# The Lego pc case?



## dmullen1994

So I've decided in going to build my case out of Lego. I was wondering if I should put the mb on the kind of Legos that are smooth on top or buy a mb tray as a base? I hear it's bad not use metal because of static or something. Any other advise would be appreciated!


----------



## Machin3

Sounds like a pretty cool idea. Well actually the metal that they use for computer cases is only static on the outside. On the inside its supposedly not static. But you shouldn't have a problem with lego as it is plastic and not a conductor of electricity.


----------



## tremmor

buying the standoffs for the motherboard won't make a diff. its interesting though the concept. if your not happy with that then maybe a sheet of  plexiglass. seen some neat towers that looked good with this also.


----------



## mihir

Any static electricity can damage semiconductors.
Metals are conductors and conduct all the electricity.That is why they don't cause collection of charge at any point.
Static electricity is usually for non-conductors and insulators because since they do not let electrons move,to cause electricity and it all gets stored as charge at one point on  the surface of the material,that is why it is called static.


----------



## tremmor

your right. ya have to have some kind of stand off. the cases are mostly metal. its the way they build and protect them.


----------



## mihir

The standoff should be a bit more above the base compared to the conventional metal cases since static electricity is pretty dangerous in case of motherboards since they are very sensitive.


----------



## dmullen1994

mihir said:


> The standoff should be a bit more above the base compared to the conventional metal cases since static electricity is pretty dangerous in case of motherboards since they are very sensitive.

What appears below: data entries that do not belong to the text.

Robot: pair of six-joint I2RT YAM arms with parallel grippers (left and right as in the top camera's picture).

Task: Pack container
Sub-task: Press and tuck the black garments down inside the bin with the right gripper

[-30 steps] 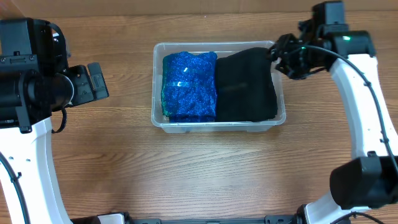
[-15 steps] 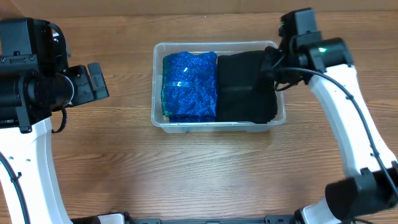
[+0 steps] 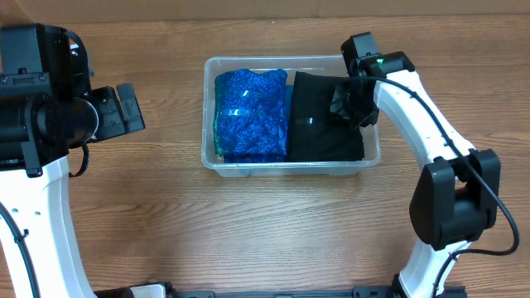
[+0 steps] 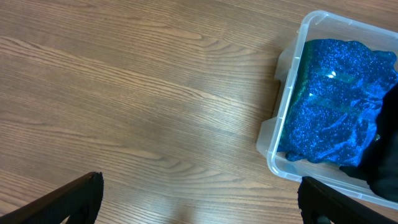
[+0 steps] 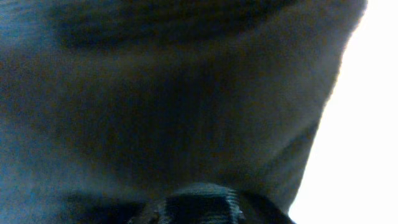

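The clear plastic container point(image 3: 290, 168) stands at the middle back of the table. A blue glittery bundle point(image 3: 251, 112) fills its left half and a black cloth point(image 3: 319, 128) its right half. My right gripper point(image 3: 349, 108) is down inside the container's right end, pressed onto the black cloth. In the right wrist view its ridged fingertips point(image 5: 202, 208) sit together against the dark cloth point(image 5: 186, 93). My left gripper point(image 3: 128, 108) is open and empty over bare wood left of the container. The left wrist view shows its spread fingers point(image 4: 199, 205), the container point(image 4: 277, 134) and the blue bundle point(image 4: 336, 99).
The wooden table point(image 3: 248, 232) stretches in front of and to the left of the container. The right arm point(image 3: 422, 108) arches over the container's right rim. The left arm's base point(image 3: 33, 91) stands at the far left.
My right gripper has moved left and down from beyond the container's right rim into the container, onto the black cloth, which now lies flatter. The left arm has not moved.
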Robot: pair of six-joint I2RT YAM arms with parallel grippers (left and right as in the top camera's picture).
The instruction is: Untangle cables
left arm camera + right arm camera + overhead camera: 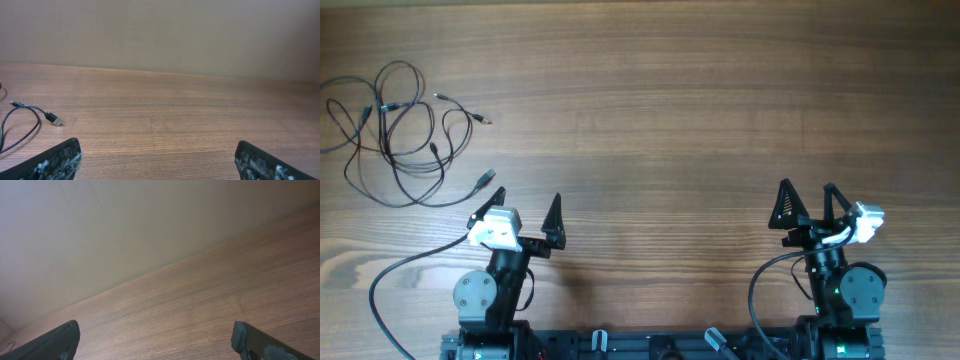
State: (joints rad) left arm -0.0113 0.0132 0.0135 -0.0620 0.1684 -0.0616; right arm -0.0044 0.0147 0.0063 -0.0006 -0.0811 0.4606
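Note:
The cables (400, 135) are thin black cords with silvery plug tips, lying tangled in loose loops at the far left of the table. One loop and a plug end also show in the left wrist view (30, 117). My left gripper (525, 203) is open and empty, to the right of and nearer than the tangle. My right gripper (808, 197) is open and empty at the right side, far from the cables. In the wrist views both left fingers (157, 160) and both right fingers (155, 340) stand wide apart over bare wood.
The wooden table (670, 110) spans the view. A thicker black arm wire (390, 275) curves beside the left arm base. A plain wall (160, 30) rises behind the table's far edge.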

Thank for all the replies but I'm not sure I get what your saying? Should I just put the screws right I to the Legos or use standoffs?


----------



## mihir

dmullen1994 said:


> Thank for all the replies but I'm not sure I get what your saying? Should I just put the screws right I to the Legos or use standoffs?



Definitely use standoff and compared to the normal case ones use ones that provide a bit more height compared to the metal cases.


EDIT:
Before building I would recommend reading all about static electricity and researching a lot because these are things which are difficult to do and needs a lot of study.That is why a lot people don't do that only few are ballsy enough to do this like you and I appreciate you for it.But before buying anything do proper research,we won't be able to help you that much compared to people who have actually done that kind of thing.I am not discouraging you or something just telling you need a lot of research and this is pretty difficult.


----------



## Demilich

If people can run their computers on towels, I think Lego's will be fine. I believe that static electricity is a bit over-sized.


----------



## mihir

Demilich said:


> If people can run their computers on towels, I think Lego's will be fine. I believe that static electricity is a bit over-sized.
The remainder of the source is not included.